Jahr für Jahr werden rund eine Milliarde leichte Gesundheitsstörungen verzeichnet, die in erster Linie in der Selbstmedikation behandelt werden können. Doch wie sieht die Evidenzlage für Empfehlungen aus? Braucht man überhaupt Studien oder reicht die Kommunikation mit dem Patienten aus? Dr. Martin Weiser, Apotheker und Hauptgeschäftsführer des Bundesverbands der Arzneimittel-Hersteller (BAH), klärte bei der Expopharm auf.
„Jede zweite Packung, die in der Apotheke abgegeben wird, ist ein OTC-Präparat“, berichtete Weiser. Neben der Studienlage des Präparates sei auch der Wunsch des Patienten ein wichtiger Faktor, den es zu berücksichtigen gelte. Wie sieht dieses Anliegen aus? „Eine Lösung für sein spezifisches Problem, eine Therapievielfalt“, antwortet Weiser.
Die Evidenz für die empfohlenen Präparate könne sich zum einen an der aktuellen Studienlage beziehungsweise an Literatur orientieren (externe Evidenz), zum anderen aber auch an der klinischen Erfahrung des Arztes und Patientenpräferenzen (interne Evidenz).
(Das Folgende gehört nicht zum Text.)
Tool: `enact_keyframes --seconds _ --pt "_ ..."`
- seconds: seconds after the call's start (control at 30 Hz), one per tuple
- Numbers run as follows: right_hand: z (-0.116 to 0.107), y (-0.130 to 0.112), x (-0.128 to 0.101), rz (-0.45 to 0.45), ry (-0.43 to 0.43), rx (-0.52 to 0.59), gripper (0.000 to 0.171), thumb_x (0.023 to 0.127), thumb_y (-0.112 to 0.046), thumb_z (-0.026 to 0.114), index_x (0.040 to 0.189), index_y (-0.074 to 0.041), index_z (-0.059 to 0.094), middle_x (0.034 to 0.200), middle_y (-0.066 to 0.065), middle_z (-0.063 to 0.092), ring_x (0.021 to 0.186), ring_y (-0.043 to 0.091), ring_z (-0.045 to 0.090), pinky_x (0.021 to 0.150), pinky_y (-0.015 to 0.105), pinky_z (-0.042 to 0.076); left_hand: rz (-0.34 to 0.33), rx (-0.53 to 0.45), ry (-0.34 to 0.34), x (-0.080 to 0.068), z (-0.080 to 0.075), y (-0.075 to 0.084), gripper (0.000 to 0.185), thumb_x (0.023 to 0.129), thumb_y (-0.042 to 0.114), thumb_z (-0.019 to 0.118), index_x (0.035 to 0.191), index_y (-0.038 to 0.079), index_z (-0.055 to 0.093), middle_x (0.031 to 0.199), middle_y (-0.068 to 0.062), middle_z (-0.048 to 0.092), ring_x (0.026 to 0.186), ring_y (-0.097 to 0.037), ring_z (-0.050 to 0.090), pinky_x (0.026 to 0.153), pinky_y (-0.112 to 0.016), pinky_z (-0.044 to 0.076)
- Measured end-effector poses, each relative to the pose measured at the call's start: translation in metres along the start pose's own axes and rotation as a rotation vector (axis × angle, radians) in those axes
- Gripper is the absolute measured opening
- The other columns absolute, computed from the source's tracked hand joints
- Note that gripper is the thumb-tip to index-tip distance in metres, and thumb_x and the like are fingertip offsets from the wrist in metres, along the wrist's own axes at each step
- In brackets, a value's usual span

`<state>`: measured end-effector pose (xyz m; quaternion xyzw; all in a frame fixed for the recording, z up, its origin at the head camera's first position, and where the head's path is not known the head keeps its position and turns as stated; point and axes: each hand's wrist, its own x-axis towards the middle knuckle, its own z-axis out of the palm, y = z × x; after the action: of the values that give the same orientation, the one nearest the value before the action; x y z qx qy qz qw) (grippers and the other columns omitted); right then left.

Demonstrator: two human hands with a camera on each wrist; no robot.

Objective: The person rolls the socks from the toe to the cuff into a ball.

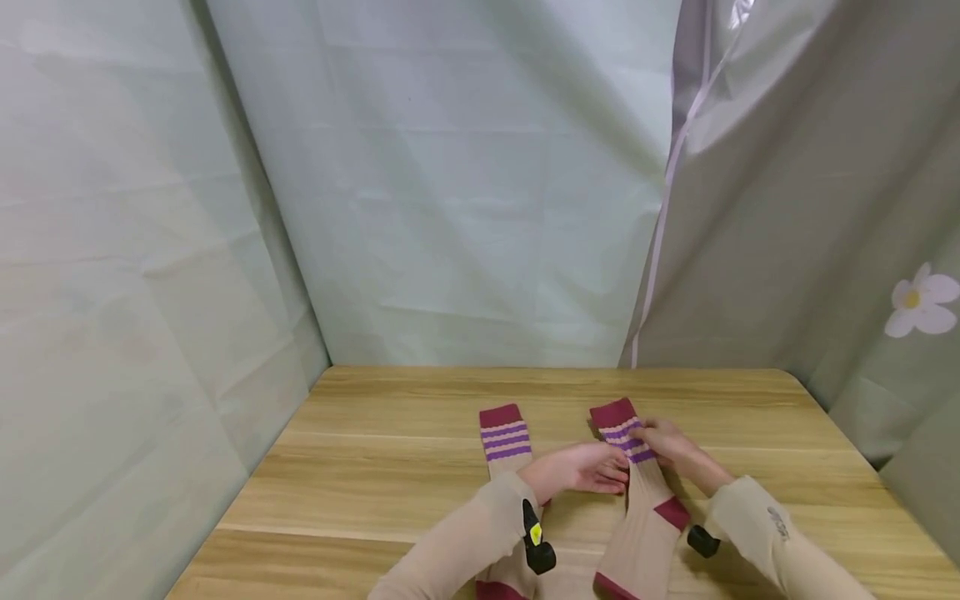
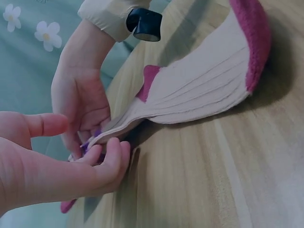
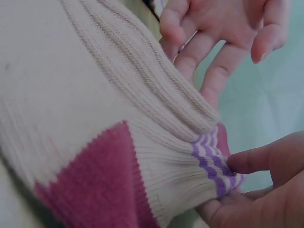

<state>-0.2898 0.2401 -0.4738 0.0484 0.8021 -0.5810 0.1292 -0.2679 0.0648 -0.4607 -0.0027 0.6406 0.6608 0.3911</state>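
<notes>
A beige sock with purple stripes and a maroon cuff, heel and toe lies on the right, its striped end raised off the table in the left wrist view. My right hand pinches the striped part, thumb on top and fingers beneath. My left hand is at the opposite edge; its loosely bent fingers touch the sock from beneath while the thumb stands apart. A matching sock lies flat to the left, partly covered by my left forearm.
Both socks are on a wooden table. Pale curtains hang behind and beside it, and a grey one with a white flower is on the right. Each wrist carries a small black camera.
</notes>
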Motion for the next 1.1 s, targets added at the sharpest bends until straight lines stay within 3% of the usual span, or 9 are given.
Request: enact_keyframes --seconds 0.07,0.2,0.3,0.4,0.57,0.67,0.77,0.93,1.1 --pt "-0.001 -0.001 0.000 -0.003 -0.006 0.010 0.037 0.097 -0.009 0.044 0.124 0.017 0.038 0.099 0.014 0.057 0.085 0.015 0.057 0.071 0.027 0.051 -0.021 0.008 -0.025 -0.002 0.001 0.000 0.016 0.091 0.012 0.052 0.103 0.002 0.056 0.116 -0.025 0.059 0.114 -0.036 0.056 0.107 -0.048 0.041" --pt "-0.004 -0.003 0.000 -0.002 -0.034 0.033 0.051 0.098 -0.009 0.042 0.137 0.018 0.024 0.111 0.020 0.053 0.093 0.019 0.055 0.074 0.028 0.050 -0.100 0.014 -0.124 -0.009 0.002 0.002 0.040 0.092 0.015 0.049 0.129 -0.001 0.043 0.139 -0.036 0.041 0.132 -0.048 0.039 0.109 -0.059 0.034" --pt "-0.007 -0.003 -0.001 -0.014 -0.060 0.061 0.058 0.097 -0.009 0.042 0.141 0.018 0.016 0.114 0.021 0.053 0.095 0.018 0.055 0.077 0.029 0.050 -0.147 0.012 -0.169 -0.014 0.003 0.002 0.049 0.092 0.015 0.049 0.136 0.000 0.036 0.143 -0.038 0.034 0.135 -0.050 0.034 0.108 -0.063 0.032" --pt "-0.009 -0.003 0.000 -0.027 -0.090 0.106 0.059 0.098 -0.007 0.042 0.143 0.019 0.013 0.114 0.020 0.055 0.092 0.015 0.057 0.077 0.029 0.051 -0.160 0.021 -0.161 -0.017 0.003 0.001 0.055 0.092 0.013 0.050 0.140 -0.004 0.030 0.142 -0.039 0.034 0.135 -0.050 0.034 0.108 -0.060 0.033" --pt "-0.011 -0.004 0.002 -0.040 -0.151 0.181 0.060 0.099 -0.006 0.038 0.145 0.017 0.007 0.109 0.010 0.058 0.089 0.010 0.059 0.078 0.028 0.052 -0.149 0.117 -0.115 -0.020 0.001 -0.002 0.048 0.092 0.011 0.052 0.132 -0.011 0.040 0.138 -0.034 0.043 0.130 -0.045 0.043 0.109 -0.051 0.037" --pt "-0.011 -0.006 0.004 -0.049 -0.159 0.218 0.060 0.099 -0.005 0.038 0.145 0.017 0.006 0.104 0.004 0.060 0.087 0.008 0.060 0.077 0.027 0.052 -0.148 0.197 -0.109 -0.021 -0.002 -0.004 0.036 0.092 0.013 0.053 0.122 -0.008 0.054 0.131 -0.027 0.054 0.123 -0.037 0.051 0.109 -0.048 0.040" --pt "-0.011 -0.007 0.005 -0.061 -0.158 0.256 0.059 0.099 -0.004 0.037 0.145 0.017 0.006 0.101 0.001 0.060 0.086 0.008 0.059 0.077 0.026 0.052 -0.155 0.229 -0.130 -0.021 -0.005 -0.004 0.033 0.092 0.013 0.053 0.119 -0.006 0.056 0.132 -0.025 0.054 0.124 -0.037 0.052 0.109 -0.049 0.039" --pt "-0.009 -0.010 0.007 -0.067 -0.165 0.293 0.061 0.099 -0.003 0.037 0.146 0.016 0.003 0.109 0.007 0.058 0.089 0.008 0.058 0.080 0.025 0.051 -0.144 0.269 -0.214 -0.023 -0.009 -0.006 0.044 0.092 0.009 0.052 0.133 -0.001 0.040 0.144 -0.033 0.040 0.132 -0.048 0.041 0.107 -0.058 0.036" --pt "-0.006 -0.011 0.010 -0.058 -0.173 0.301 0.065 0.100 -0.005 0.037 0.148 0.012 -0.004 0.130 0.023 0.046 0.094 0.008 0.057 0.083 0.024 0.049 -0.133 0.299 -0.274 -0.025 -0.013 -0.011 0.066 0.094 0.000 0.050 0.149 0.008 0.015 0.136 -0.031 0.050 0.127 -0.046 0.048 0.105 -0.059 0.037"
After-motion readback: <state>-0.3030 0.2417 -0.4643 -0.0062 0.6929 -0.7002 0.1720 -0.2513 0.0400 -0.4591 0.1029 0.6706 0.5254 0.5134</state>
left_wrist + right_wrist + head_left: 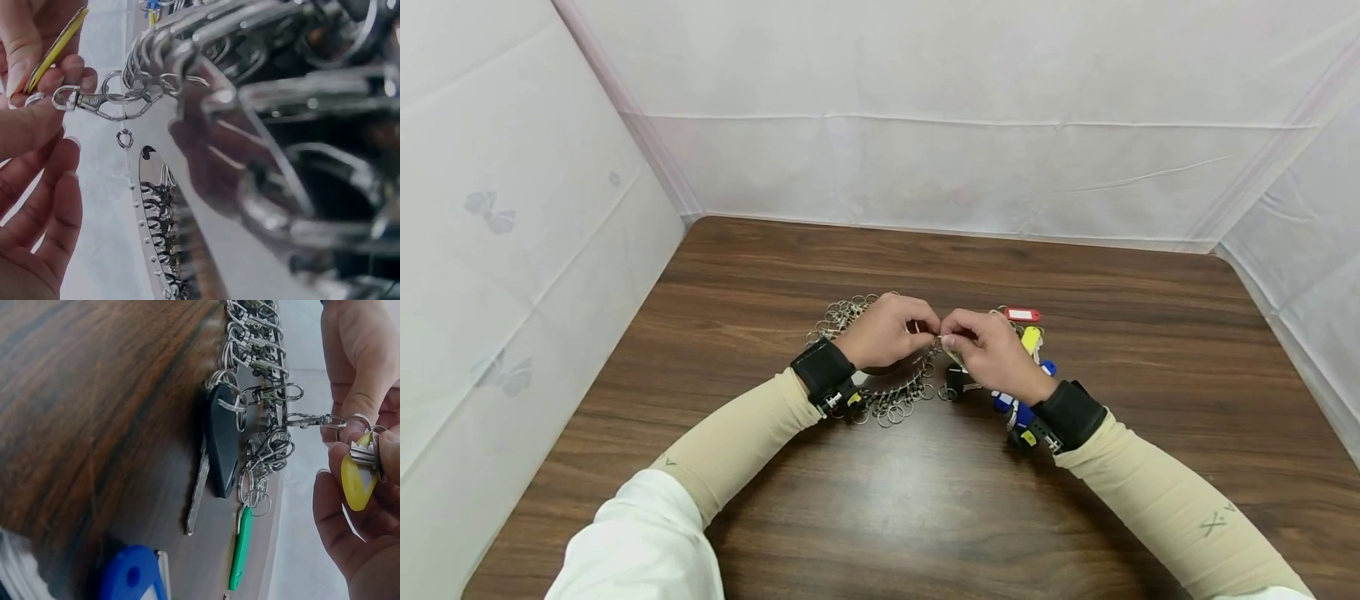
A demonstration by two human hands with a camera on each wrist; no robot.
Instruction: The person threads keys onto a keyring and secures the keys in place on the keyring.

Der Königsweg sei die Synthese aus externer und interner Evidenz: „Für mich stellen externe und interne Evidenz keinen Widerspruch dar“, sagt Weiser. Den Erfolg in der Selbstmedikation definiert der Apotheker in der Kombination der drei Faktoren. Vor allem komme es auf die Kommunikation an: Nur das Präparat, dessen Hintergründe man dem Patienten vermitteln könne, wirke auch. Deshalb empfiehlt er, den Mensch in den Mittelpunkt zu stellen: „Nur so hat man Erfolg.“
Die Beratung in der Offizin zu apotheken- und verschreibungspflichtigen Arzneimitteln ist laut Weiser im Zeitalter des Internets aktueller denn je. Vor allem, weil die mündigen Patienten die gewünschten Informationen zunächst in der virtuellen Welt recherchierten. Er stellte die Kommunikationskompetenz des Pharmazeuten in den Fokus: „Dr. Google kann vieles mit Algorithmen klären, aber den Apotheker vor Ort kann er nicht ersetzen. Patienten brauchen Zuwendung.”
Aktuelle Zahlen des BAH zeigen, dass die Menschen den wissenschaftlichen Standard in Bezug auf ihre Therapie unterschiedlich gewichten: Während fast die Hälfte der Befragten die Erfahrung des Arztes für maßgeblich hält, finden nur 12 Prozent der Teilnehmer den aktuellen Erkenntnisse entscheidend. Für 38 Prozent spielen sowohl externe und interne Evidenz eine gleichwertige Rolle ein.
Die Selbstmedikation bietet für Patienten einen niedrigschwelligen Zugang zur Beratungskompetenz des Apothekers. So können „kleinere“ Beschwerden schnell gelindert werden und zu einer Zeitersparnis durch Wegfall von Wegen und Wartezeiten beim Arzt führen, so Weiser. Neben dem individuellen Nutzen könnten sich auch gesellschaftliche Vorteile ergeben, dies betreffe insbesondere die Kosteneinsparungen, die aufgrund guter Beratung möglich seien: Die Gesetzliche Krankenversicherung (GKV) werde demnach um 21 Milliarden Euro entlastet. Aber auch Arbeitgeber würden von der Selbstmedikation profitieren, da indirekte Kosten infolge von Abwesenheit der Arbeitnehmer vermieden werden würden.